── SUPPLIED INFORMATION

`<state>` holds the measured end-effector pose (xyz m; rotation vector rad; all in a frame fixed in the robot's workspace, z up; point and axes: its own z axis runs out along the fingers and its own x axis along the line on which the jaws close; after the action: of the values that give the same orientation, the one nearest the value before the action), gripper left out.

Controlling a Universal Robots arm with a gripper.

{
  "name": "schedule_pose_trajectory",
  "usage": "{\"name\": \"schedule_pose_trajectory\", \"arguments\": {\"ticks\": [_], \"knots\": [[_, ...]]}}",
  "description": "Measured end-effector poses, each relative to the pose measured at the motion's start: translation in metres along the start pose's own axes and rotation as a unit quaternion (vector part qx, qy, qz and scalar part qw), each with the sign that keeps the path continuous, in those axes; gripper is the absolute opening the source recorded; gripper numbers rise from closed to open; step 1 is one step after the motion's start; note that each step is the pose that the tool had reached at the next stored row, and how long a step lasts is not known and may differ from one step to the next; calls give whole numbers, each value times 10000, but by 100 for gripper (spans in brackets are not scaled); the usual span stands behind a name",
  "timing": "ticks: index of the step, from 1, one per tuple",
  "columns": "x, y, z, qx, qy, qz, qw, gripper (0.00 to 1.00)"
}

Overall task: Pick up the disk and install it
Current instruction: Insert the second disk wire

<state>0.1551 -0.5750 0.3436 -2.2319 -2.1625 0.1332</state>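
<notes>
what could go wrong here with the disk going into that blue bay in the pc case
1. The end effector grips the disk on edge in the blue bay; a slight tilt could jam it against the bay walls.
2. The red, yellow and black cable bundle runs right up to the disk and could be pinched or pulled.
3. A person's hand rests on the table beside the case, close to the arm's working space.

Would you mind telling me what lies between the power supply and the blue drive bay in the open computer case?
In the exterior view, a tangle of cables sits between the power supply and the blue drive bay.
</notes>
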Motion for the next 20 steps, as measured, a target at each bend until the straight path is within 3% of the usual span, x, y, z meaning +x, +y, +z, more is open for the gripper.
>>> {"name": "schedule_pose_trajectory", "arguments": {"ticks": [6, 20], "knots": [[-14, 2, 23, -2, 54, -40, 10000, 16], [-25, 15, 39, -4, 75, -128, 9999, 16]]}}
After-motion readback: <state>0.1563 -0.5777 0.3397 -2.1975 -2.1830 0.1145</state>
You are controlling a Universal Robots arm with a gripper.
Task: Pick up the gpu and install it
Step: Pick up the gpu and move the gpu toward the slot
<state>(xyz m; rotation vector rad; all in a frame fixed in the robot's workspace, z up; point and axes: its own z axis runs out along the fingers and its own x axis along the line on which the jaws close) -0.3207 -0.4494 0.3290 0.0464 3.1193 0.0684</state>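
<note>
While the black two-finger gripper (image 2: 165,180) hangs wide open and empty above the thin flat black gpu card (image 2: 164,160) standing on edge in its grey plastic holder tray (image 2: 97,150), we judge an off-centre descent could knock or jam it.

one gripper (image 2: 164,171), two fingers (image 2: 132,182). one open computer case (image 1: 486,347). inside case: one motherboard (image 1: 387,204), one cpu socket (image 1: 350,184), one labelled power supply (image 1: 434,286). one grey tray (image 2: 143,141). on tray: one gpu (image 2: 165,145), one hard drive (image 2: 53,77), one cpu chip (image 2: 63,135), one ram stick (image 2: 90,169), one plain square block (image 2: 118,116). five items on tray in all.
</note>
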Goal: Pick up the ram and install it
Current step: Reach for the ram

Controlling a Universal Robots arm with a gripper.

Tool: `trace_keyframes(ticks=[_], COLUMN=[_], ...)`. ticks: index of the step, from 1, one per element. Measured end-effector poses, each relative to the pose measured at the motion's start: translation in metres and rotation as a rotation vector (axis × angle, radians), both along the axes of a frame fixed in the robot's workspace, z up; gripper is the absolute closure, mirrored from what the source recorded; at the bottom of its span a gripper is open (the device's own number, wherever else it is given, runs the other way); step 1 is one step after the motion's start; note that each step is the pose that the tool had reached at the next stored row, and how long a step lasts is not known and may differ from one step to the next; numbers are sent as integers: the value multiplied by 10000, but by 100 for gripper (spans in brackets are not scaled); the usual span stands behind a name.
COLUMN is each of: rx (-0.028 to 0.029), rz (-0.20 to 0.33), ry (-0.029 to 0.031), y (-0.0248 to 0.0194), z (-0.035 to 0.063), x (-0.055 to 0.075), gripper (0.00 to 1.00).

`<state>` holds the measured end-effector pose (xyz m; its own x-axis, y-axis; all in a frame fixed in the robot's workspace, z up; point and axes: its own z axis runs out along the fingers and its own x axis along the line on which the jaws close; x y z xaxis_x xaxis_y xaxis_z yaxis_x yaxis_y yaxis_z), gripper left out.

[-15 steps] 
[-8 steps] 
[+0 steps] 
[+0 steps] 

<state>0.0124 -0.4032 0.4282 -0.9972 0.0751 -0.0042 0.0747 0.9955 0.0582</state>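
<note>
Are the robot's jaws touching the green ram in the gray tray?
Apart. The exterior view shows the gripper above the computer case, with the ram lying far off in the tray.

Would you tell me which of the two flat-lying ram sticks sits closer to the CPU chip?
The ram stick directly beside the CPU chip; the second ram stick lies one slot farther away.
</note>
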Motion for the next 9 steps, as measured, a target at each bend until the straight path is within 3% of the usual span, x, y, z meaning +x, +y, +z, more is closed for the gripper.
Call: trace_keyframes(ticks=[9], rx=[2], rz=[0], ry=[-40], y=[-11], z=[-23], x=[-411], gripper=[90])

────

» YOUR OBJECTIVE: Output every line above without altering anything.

» YOUR RESPONSE:
`<state>` holds the measured end-effector pose (xyz m; rotation vector rad; all in a frame fixed in the robot's workspace, z up; point and axes: its own z axis runs out along the fingers and its own x axis along the line on which the jaws close; after the action: of the values that give the same orientation, the one nearest the value before the action), gripper left out.

Controlling a Universal Robots arm with a gripper.

{
  "name": "schedule_pose_trajectory",
  "usage": "{\"name\": \"schedule_pose_trajectory\", \"arguments\": {\"ticks\": [_], \"knots\": [[_, ...]]}}",
  "description": "Measured end-effector poses, each relative to the pose measured at the motion's start: translation in metres along the start pose's own axes and rotation as a unit quaternion (vector part qx, qy, qz and scalar part qw), each with the sign that keeps the path continuous, in those axes; gripper is the absolute opening the source recorded; gripper numbers rise from closed to open; step 1 is one step after the motion's start; note that each step is the pose that the tool had reached at the next stored row, and how long a step lasts is not known and may differ from one step to the next; calls give whole numbers, each value times 10000, but by 100 for gripper (spans in brackets are not scaled); the usual span stands behind a name",
  "timing": "ticks: index of the step, from 1, one per tuple",
  "columns": "x, y, z, qx, qy, qz, qw, gripper (0.00 to 1.00)"
}

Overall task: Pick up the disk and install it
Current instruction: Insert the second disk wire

<state>0.1551 -0.5750 0.3436 -2.2319 -2.1625 0.1332</state>
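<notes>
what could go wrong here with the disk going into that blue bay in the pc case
1. The end effector grips the disk on edge in the blue bay; a slight tilt could jam it against the bay walls.
2. The red, yellow and black cable bundle runs right up to the disk and could be pinched or pulled.
3. A person's hand rests on the table beside the case, close to the arm's working space.

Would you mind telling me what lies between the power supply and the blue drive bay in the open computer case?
In the exterior view, a tangle of cables sits between the power supply and the blue drive bay.
</notes>
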Motion for the next 20 steps, as measured, a target at each bend until the straight path is within 3% of the usual span, x, y, z meaning +x, +y, +z, more is open for the gripper.
>>> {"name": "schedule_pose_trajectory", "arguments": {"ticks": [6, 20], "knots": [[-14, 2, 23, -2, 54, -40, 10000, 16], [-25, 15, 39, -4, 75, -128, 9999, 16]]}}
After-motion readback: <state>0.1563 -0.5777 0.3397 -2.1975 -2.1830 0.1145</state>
You are controlling a Universal Robots arm with a gripper.
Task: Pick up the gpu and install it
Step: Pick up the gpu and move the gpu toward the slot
<state>(xyz m; rotation vector rad; all in a frame fixed in the robot's workspace, z up; point and axes: its own z axis runs out along the fingers and its own x axis along the line on which the jaws close) -0.3207 -0.4494 0.3290 0.0464 3.1193 0.0684</state>
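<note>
While the black two-finger gripper (image 2: 165,180) hangs wide open and empty above the thin flat black gpu card (image 2: 164,160) standing on edge in its grey plastic holder tray (image 2: 97,150), we judge an off-centre descent could knock or jam it.

one gripper (image 2: 164,171), two fingers (image 2: 132,182). one open computer case (image 1: 486,347). inside case: one motherboard (image 1: 387,204), one cpu socket (image 1: 350,184), one labelled power supply (image 1: 434,286). one grey tray (image 2: 143,141). on tray: one gpu (image 2: 165,145), one hard drive (image 2: 53,77), one cpu chip (image 2: 63,135), one ram stick (image 2: 90,169), one plain square block (image 2: 118,116). five items on tray in all.
</note>
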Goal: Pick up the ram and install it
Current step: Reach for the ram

Controlling a Universal Robots arm with a gripper.

Tool: `trace_keyframes(ticks=[_], COLUMN=[_], ...)`. ticks: index of the step, from 1, one per element. Measured end-effector poses, each relative to the pose measured at the motion's start: translation in metres and rotation as a rotation vector (axis × angle, radians), both along the axes of a frame fixed in the robot's workspace, z up; gripper is the absolute closure, mirrored from what the source recorded; at the bottom of its span a gripper is open (the device's own number, wherever else it is given, runs the other way); step 1 is one step after the motion's start; note that each step is the pose that the tool had reached at the next stored row, and how long a step lasts is not known and may differ from one step to the next; numbers are sent as integers: the value multiplied by 10000, but by 100 for gripper (spans in brackets are not scaled); the usual span stands behind a name.
COLUMN is each of: rx (-0.028 to 0.029), rz (-0.20 to 0.33), ry (-0.029 to 0.031), y (-0.0248 to 0.0194), z (-0.035 to 0.063), x (-0.055 to 0.075), gripper (0.00 to 1.00).

`<state>` holds the measured end-effector pose (xyz m; its own x-axis, y-axis; all in a frame fixed in the robot's workspace, z up; point and axes: its own z axis runs out along the fingers and its own x axis along the line on which the jaws close; x y z xaxis_x xaxis_y xaxis_z yaxis_x yaxis_y yaxis_z), gripper left out.

[-15 steps] 
[-8 steps] 
[+0 steps] 
[+0 steps] 

<state>0.0124 -0.4032 0.4282 -0.9972 0.0751 -0.0042 0.0747 0.9955 0.0582</state>
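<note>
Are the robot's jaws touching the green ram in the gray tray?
Apart. The exterior view shows the gripper above the computer case, with the ram lying far off in the tray.

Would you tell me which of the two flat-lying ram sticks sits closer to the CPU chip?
The ram stick directly beside the CPU chip; the second ram stick lies one slot farther away.
</note>
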Motion for the next 9 steps, as measured, a target at each bend until the straight path is within 3% of the usual span, x, y, z meaning +x, +y, +z, more is closed for the gripper.
Call: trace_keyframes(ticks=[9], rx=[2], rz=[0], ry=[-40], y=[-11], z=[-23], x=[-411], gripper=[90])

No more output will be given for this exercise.